-- INFORMATION SUPPLIED follows --

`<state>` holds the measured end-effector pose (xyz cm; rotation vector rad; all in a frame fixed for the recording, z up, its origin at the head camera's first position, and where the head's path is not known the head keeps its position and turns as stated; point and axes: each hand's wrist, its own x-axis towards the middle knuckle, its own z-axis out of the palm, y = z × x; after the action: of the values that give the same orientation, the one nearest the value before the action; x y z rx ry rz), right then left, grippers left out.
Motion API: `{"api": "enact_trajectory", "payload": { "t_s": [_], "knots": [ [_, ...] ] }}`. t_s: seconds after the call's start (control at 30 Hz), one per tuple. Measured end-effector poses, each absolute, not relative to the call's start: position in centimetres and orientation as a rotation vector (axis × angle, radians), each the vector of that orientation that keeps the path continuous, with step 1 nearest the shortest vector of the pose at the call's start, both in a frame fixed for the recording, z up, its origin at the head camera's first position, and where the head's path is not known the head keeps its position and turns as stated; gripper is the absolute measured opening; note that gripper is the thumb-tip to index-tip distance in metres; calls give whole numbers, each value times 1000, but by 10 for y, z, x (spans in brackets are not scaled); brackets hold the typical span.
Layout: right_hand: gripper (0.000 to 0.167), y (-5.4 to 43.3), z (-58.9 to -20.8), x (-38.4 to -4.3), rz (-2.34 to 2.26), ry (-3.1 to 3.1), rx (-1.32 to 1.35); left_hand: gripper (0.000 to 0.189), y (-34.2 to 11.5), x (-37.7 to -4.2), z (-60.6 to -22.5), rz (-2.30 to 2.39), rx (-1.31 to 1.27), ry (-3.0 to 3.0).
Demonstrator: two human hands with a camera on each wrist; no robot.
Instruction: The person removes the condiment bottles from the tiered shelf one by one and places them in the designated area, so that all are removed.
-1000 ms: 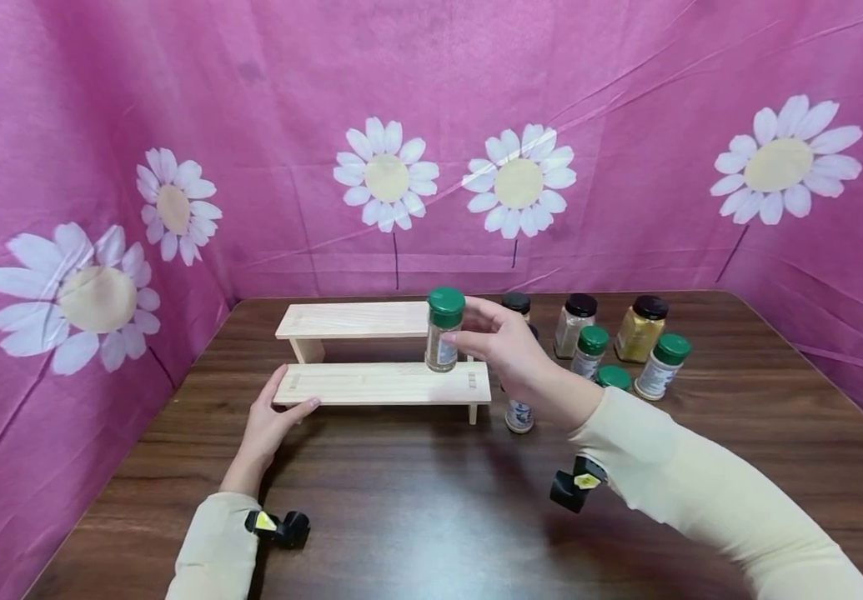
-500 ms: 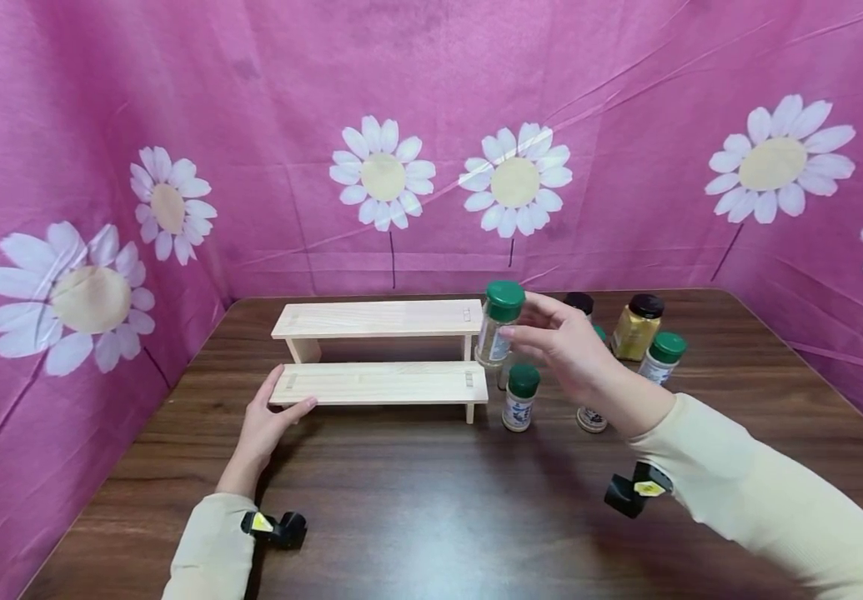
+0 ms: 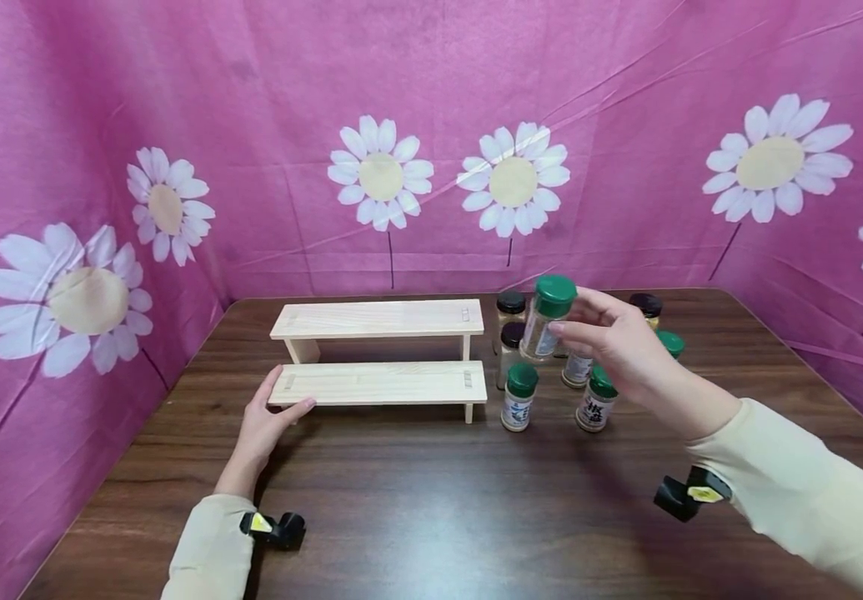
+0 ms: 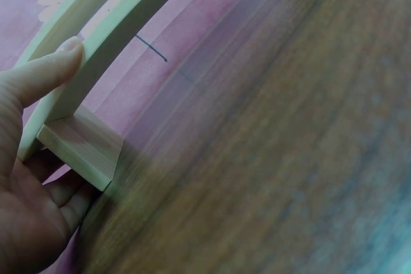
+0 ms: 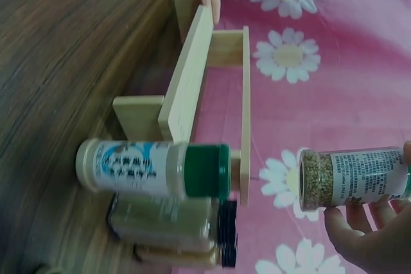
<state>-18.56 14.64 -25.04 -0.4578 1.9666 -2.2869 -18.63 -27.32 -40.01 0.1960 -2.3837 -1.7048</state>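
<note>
A two-step wooden rack (image 3: 371, 383) stands on the table, its left end in my left hand (image 3: 260, 429). In the left wrist view the thumb presses the front board's edge, and the fingers curl behind the short leg (image 4: 83, 152). My right hand (image 3: 634, 350) pinches a clear spice jar (image 3: 539, 337) with a green lid, held slightly tilted in the air over other jars, right of the rack. Coarse tan grains and a label with small print show on this jar (image 5: 359, 178) in the right wrist view. The hand hides part of the lid there.
Right of the rack stand a green-lidded jar (image 3: 518, 404), black-lidded jars (image 3: 510, 354) and another green-lidded jar (image 3: 594, 408). Others, such as the black-lidded one (image 3: 645, 307), are partly hidden behind the right hand. A pink cloth (image 3: 431, 75) with daisies hangs behind the brown table (image 3: 401, 500).
My right hand has carried the spice jar rightward, from above the lower step's right end to above the standing jars. The left hand has stayed on the rack.
</note>
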Motion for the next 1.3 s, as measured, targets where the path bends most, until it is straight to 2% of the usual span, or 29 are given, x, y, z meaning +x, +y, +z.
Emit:
{"api": "enact_trajectory", "payload": {
  "t_s": [0.33, 1.3],
  "knots": [
    [34, 184, -253, -184, -2500, 1783, -590, 83, -273, -186, -400, -1692, 198, -2394],
    [39, 265, -296, -178, -2695, 1573, -511, 82, -273, -187, -401, -1671, 198, -2397]
  ]
}}
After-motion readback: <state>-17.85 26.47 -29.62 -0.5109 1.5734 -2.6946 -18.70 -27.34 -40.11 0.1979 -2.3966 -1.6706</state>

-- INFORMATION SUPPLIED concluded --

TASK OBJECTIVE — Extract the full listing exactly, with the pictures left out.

EXERCISE ANSWER —
`<state>` holds the measured end-effector pose (xyz cm; rotation vector rad; all in a frame fixed for the recording, z up, its origin at the head camera's first position, and where the head's path is not known the head keeps its position and turns as stated; point and axes: each hand's wrist, its own x-axis towards the middle knuckle, its own z-axis out of the palm, y = z × x; after the action: of the values that give the same orientation, the one nearest the value before the action; x y z rx ry rz), right then left, grippers left out.
Motion API: `{"api": "enact_trajectory", "payload": { "t_s": [_], "knots": [ [_, ...] ] }}`. t_s: seconds after the call's start (control at 30 Hz), one per tuple. Measured end-effector poses, each absolute, not relative to the call's start: position in centimetres and orientation as a rotation vector (axis × angle, radians), each the vector of that orientation that keeps the path continuous, with step 1 nearest the shortest vector of the pose at the call's start, both in a frame fixed for the recording, z up, its origin at the head camera's first position, and where the head's path is not known the head keeps its position and turns as stated; gripper is the absolute measured opening; note that gripper is the thumb-tip to index-tip distance in metres; calls give whole numbers, each value times 1000, but by 10 for y, z, x (spans in brackets are not scaled); brackets hold the typical span.
Layout: right_hand: gripper (0.000 to 0.167), y (-5.4 to 43.3), z (-58.9 to -20.8), x (-38.4 to -4.3), rz (-2.34 to 2.26), ry (-3.1 to 3.1), rx (-1.32 to 1.35); left_hand: gripper (0.000 to 0.189), y (-34.2 to 11.5), x (-37.7 to -4.2), z (-60.6 to -22.5), rz (-2.30 to 2.39), rx (-1.31 to 1.27), ry (-3.0 to 3.0).
Demonstrator: two human hands with a camera on each wrist; no robot.
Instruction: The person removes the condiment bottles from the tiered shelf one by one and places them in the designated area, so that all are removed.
-1000 ms: 
-500 ms: 
+0 ms: 
+0 ms: 
+0 ms: 
<state>-18.56 14.64 -25.04 -0.4578 1.9666 -2.2869 -18.63 -27.32 -40.01 0.1960 -2.3837 -1.7048</state>
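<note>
A two-step wooden rack (image 3: 371, 383) stands on the table, its left end in my left hand (image 3: 260, 429). In the left wrist view the thumb presses the front board's edge, and the fingers curl behind the short leg (image 4: 83, 152). My right hand (image 3: 634, 350) pinches a clear spice jar (image 3: 539, 337) with a green lid, held slightly tilted in the air over other jars, right of the rack. Coarse tan grains and a label with small print show on this jar (image 5: 359, 178) in the right wrist view. The hand hides part of the lid there.
Right of the rack stand a green-lidded jar (image 3: 518, 404), black-lidded jars (image 3: 510, 354) and another green-lidded jar (image 3: 594, 408). Others, such as the black-lidded one (image 3: 645, 307), are partly hidden behind the right hand. A pink cloth (image 3: 431, 75) with daisies hangs behind the brown table (image 3: 401, 500).
My right hand has carried the spice jar rightward, from above the lower step's right end to above the standing jars. The left hand has stayed on the rack.
</note>
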Motion for the next 1.3 s, as measured, targets where the path bends most, until it is straight to 2% of the usual span, or 29 are given, x, y, z meaning +x, +y, +z.
Emit:
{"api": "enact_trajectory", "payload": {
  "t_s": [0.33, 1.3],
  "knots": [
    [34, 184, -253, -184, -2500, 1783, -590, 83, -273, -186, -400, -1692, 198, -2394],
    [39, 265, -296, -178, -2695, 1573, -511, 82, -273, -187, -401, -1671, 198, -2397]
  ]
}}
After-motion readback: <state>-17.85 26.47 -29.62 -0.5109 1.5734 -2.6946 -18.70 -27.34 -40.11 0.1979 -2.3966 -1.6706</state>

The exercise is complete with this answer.